- [Your objective]: Line for line, the listing below is to be transcribed exactly.

(Collected data Opens)

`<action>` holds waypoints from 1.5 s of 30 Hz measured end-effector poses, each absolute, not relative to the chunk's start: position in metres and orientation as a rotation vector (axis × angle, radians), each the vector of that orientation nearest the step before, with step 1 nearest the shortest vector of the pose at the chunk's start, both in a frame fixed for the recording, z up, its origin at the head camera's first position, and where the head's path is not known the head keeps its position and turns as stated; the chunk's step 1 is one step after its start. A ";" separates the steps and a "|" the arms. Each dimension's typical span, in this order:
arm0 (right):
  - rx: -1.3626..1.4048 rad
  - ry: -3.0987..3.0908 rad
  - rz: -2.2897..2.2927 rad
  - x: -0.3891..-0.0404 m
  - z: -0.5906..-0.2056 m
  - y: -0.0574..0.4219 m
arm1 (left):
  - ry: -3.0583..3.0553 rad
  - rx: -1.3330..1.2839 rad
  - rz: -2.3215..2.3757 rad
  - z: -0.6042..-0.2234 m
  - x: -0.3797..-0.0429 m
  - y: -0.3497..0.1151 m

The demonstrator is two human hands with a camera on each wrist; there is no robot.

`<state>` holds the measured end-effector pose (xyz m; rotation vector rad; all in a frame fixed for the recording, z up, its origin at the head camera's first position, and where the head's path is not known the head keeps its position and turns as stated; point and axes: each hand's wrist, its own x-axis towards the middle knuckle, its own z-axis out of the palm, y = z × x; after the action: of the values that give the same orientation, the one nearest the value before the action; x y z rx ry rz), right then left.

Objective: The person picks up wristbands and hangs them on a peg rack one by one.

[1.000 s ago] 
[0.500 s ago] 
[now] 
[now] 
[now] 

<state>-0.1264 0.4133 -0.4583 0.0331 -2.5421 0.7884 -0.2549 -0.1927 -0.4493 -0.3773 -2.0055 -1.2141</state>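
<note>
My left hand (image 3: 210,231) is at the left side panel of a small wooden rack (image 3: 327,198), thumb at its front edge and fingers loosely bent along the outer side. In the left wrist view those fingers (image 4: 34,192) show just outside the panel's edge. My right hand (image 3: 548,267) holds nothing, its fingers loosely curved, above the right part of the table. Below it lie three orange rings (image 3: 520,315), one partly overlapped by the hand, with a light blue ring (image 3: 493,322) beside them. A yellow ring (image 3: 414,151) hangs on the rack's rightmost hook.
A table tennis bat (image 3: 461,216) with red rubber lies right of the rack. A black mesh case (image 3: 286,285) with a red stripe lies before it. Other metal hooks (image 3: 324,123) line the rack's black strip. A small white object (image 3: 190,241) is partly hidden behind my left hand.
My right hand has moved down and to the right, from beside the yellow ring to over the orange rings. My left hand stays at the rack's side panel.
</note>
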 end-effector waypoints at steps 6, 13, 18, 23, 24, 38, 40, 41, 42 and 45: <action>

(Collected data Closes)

- [Response to the task]:
`<action>` holds waypoints from 1.5 s of 30 Hz measured end-effector poses, each absolute, not relative to the chunk's start: position in metres and orientation as a rotation vector (axis × angle, radians), each the vector of that orientation nearest the step before, with step 1 nearest the shortest vector of the pose at the chunk's start, both in a frame fixed for the recording, z up, its origin at the head camera's first position, and where the head's path is not known the head keeps its position and turns as stated; the chunk's step 1 is one step after its start. A ";" separates the steps and a "|" the arms. Each dimension's typical span, in this order:
arm0 (right):
  - rx: -1.3626..1.4048 rad
  - ry: -3.0987..3.0908 rad
  - rz: -2.2897..2.2927 rad
  - x: -0.3891..-0.0404 m
  - z: -0.5906..-0.2056 m
  - y: -0.0574..0.4219 m
arm1 (left):
  - ry: -3.0583..3.0553 rad
  - rx: -1.3330..1.2839 rad
  - rz: -2.3215..2.3757 rad
  - z: -0.6042..-0.2234 m
  - x: -0.3797..-0.0429 m
  - y: -0.3497..0.1151 m

The demonstrator is two human hands with a camera on each wrist; there is no robot.

`<state>` holds the measured end-effector pose (xyz m; rotation vector rad; all in a frame fixed for the recording, z up, its origin at the head camera's first position, and where the head's path is not known the head keeps its position and turns as stated; point and axes: each hand's wrist, its own x-axis towards the middle knuckle, its own z-axis out of the palm, y = z × x; after the action: of the values that give the same orientation, the one nearest the value before the action; x y z rx ry rz), right then left.

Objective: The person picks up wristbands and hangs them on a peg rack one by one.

[1.000 s ago] 
[0.500 s ago] 
[now] 
[now] 
[now] 

<state>-0.1264 0.4133 -0.4583 0.0331 -2.5421 0.7884 -0.2549 -0.1927 -0.4493 -0.3773 -2.0055 -1.2141</state>
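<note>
My left hand (image 3: 210,231) is at the left side panel of a small wooden rack (image 3: 327,198), thumb at its front edge and fingers loosely bent along the outer side. In the left wrist view those fingers (image 4: 34,192) show just outside the panel's edge. My right hand (image 3: 548,267) holds nothing, its fingers loosely curved, above the right part of the table. Below it lie three orange rings (image 3: 520,315), one partly overlapped by the hand, with a light blue ring (image 3: 493,322) beside them. A yellow ring (image 3: 414,151) hangs on the rack's rightmost hook.
A table tennis bat (image 3: 461,216) with red rubber lies right of the rack. A black mesh case (image 3: 286,285) with a red stripe lies before it. Other metal hooks (image 3: 324,123) line the rack's black strip. A small white object (image 3: 190,241) is partly hidden behind my left hand.
My right hand has moved down and to the right, from beside the yellow ring to over the orange rings. My left hand stays at the rack's side panel.
</note>
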 end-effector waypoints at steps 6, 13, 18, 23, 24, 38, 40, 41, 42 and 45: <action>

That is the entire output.